• ABOUT THIS EXERCISE
Word for word, restate every line of the listing that follows.
_ _ _ _ _
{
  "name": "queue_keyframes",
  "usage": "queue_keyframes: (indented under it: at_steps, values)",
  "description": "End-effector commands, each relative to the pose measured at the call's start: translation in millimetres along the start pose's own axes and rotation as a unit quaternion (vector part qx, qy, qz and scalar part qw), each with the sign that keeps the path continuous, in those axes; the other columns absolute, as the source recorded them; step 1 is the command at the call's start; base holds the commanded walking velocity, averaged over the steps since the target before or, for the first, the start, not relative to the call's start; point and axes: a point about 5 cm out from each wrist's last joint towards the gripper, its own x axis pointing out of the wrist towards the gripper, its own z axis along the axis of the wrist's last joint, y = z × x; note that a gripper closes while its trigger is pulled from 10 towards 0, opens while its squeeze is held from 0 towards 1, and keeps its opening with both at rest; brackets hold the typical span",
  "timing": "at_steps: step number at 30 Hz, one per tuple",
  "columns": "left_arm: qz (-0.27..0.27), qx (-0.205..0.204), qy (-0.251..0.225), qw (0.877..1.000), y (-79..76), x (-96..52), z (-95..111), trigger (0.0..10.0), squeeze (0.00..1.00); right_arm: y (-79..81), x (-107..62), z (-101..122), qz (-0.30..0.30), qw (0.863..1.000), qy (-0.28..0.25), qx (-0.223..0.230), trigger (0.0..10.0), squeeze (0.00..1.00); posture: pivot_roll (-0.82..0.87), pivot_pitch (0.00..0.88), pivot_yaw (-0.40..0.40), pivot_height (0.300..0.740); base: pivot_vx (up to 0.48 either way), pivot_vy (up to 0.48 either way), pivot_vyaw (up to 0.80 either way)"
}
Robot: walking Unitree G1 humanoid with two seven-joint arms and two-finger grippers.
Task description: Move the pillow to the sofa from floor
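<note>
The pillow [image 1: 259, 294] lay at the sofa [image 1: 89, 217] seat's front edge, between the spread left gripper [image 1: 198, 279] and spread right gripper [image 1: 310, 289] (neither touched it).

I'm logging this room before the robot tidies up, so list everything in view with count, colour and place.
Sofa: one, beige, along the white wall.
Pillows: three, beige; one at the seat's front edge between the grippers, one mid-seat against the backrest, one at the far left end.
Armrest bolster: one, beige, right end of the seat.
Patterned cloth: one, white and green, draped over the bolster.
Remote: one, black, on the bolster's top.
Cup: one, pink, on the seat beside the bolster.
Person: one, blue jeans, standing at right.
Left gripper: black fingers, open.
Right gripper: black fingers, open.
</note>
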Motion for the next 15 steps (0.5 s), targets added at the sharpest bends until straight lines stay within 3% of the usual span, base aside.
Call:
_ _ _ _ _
• TASK SOLUTION
{
  "name": "queue_keyframes",
  "usage": "queue_keyframes: (indented under it: at_steps, values)",
  "description": "End-effector commands, each relative to the pose measured at the call's start: translation in millimetres along the start pose's own axes and rotation as a unit quaternion (vector part qx, qy, qz and scalar part qw), each with the sign that keeps the path continuous, in those axes; the other columns absolute, as the source recorded them; step 1 is the command at the call's start; base holds the commanded walking velocity, averaged over the steps since the target before or, for the first, the start, not relative to the call's start; point and axes: a point about 5 cm out from each wrist's last joint towards the gripper, its own x axis pointing out of the wrist towards the gripper, its own z axis along the axis of the wrist's last joint, y = z × x; note that a gripper closes while its trigger is pulled from 10 towards 0, opens while its squeeze is held from 0 towards 1, and keeps its opening with both at rest; brackets hold the typical span",
  "timing": "at_steps: step number at 30 Hz, one per tuple",
  "columns": "left_arm: qz (-0.27..0.27), qx (-0.205..0.204), qy (-0.251..0.225), qw (0.877..1.000), y (-79..76), x (-96..52), z (-95..111), trigger (0.0..10.0), squeeze (0.00..1.00); right_arm: y (-79..81), x (-107..62), z (-101..122), qz (-0.30..0.30), qw (0.863..1.000), qy (-0.28..0.25), qx (-0.223..0.230), trigger (0.0..10.0), squeeze (0.00..1.00); posture: pivot_roll (-0.82..0.87), pivot_pitch (0.00..0.88), pivot_yaw (-0.40..0.40), pivot_height (0.300..0.740); base: pivot_vx (up to 0.48 either way), pivot_vy (up to 0.48 either way), pivot_vyaw (up to 0.80 either way)"
}
Robot: walking Unitree G1 humanoid with two seven-joint arms and two-finger grippers.
Task description: Move the pillow to the sofa from floor
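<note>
The pillow [image 1: 259, 294] lay at the sofa [image 1: 89, 217] seat's front edge, between the spread left gripper [image 1: 198, 279] and spread right gripper [image 1: 310, 289] (neither touched it).

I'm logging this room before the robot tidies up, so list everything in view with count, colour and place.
Sofa: one, beige, along the white wall.
Pillows: three, beige; one at the seat's front edge between the grippers, one mid-seat against the backrest, one at the far left end.
Armrest bolster: one, beige, right end of the seat.
Patterned cloth: one, white and green, draped over the bolster.
Remote: one, black, on the bolster's top.
Cup: one, pink, on the seat beside the bolster.
Person: one, blue jeans, standing at right.
Left gripper: black fingers, open.
Right gripper: black fingers, open.
</note>
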Motion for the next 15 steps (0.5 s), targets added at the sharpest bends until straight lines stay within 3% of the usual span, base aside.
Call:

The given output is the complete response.